## PROBLEM REQUIREMENTS
Please give back the listing exactly as it reads.

## DATA BELOW
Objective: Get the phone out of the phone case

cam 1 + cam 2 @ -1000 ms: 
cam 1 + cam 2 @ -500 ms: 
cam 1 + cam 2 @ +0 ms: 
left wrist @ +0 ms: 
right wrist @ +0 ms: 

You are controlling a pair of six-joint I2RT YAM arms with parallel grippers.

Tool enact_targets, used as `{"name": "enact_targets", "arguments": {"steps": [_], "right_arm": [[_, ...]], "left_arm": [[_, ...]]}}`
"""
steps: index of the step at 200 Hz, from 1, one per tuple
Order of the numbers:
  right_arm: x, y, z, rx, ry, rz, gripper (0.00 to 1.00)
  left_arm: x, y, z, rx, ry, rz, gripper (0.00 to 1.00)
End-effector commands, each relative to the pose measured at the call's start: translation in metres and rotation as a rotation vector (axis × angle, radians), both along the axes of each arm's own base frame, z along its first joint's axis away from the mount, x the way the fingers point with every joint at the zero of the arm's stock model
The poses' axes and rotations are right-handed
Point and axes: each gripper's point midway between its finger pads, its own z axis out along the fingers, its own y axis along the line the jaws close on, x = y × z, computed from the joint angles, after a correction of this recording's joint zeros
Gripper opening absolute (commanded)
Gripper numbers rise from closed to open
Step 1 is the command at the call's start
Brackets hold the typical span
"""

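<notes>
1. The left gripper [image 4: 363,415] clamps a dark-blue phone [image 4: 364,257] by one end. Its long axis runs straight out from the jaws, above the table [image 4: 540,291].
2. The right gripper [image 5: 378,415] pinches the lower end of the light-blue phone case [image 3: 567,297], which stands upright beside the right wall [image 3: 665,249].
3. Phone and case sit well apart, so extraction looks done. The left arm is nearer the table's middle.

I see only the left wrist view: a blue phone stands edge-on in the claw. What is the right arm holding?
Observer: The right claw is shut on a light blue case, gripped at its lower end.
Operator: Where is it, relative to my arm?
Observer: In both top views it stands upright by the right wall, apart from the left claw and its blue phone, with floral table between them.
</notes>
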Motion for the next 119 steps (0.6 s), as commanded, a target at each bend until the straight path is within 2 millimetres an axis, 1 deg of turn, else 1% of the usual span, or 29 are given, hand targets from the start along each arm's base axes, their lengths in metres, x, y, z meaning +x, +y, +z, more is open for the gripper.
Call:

## RESPONSE BELOW
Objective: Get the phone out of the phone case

cam 1 + cam 2 @ -1000 ms: 
cam 1 + cam 2 @ -500 ms: 
cam 1 + cam 2 @ +0 ms: 
left wrist @ +0 ms: 
right wrist @ +0 ms: 

You are controlling a pair of six-joint I2RT YAM arms with parallel grippers.

Tool enact_targets, used as `{"name": "enact_targets", "arguments": {"steps": [_], "right_arm": [[_, ...]], "left_arm": [[_, ...]]}}`
"""
steps: index of the step at 200 Hz, from 1, one per tuple
Order of the numbers:
  right_arm: x, y, z, rx, ry, rz, gripper (0.00 to 1.00)
  left_arm: x, y, z, rx, ry, rz, gripper (0.00 to 1.00)
End-effector commands, each relative to the pose measured at the call's start: translation in metres and rotation as a rotation vector (axis × angle, radians), both along the axes of each arm's own base frame, z along its first joint's axis away from the mount, x the way the fingers point with every joint at the zero of the arm's stock model
The poses' axes and rotations are right-handed
Point and axes: each gripper's point midway between its finger pads, its own z axis out along the fingers, its own y axis along the line the jaws close on, x = y × z, computed from the joint angles, after a correction of this recording's joint zeros
Gripper opening absolute (commanded)
Gripper numbers rise from closed to open
Step 1 is the command at the call's start
Brackets hold the typical span
"""

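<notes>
1. The left gripper [image 4: 363,415] clamps a dark-blue phone [image 4: 364,257] by one end. Its long axis runs straight out from the jaws, above the table [image 4: 540,291].
2. The right gripper [image 5: 378,415] pinches the lower end of the light-blue phone case [image 3: 567,297], which stands upright beside the right wall [image 3: 665,249].
3. Phone and case sit well apart, so extraction looks done. The left arm is nearer the table's middle.

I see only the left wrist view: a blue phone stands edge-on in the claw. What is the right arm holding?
Observer: The right claw is shut on a light blue case, gripped at its lower end.
Operator: Where is it, relative to my arm?
Observer: In both top views it stands upright by the right wall, apart from the left claw and its blue phone, with floral table between them.
</notes>
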Motion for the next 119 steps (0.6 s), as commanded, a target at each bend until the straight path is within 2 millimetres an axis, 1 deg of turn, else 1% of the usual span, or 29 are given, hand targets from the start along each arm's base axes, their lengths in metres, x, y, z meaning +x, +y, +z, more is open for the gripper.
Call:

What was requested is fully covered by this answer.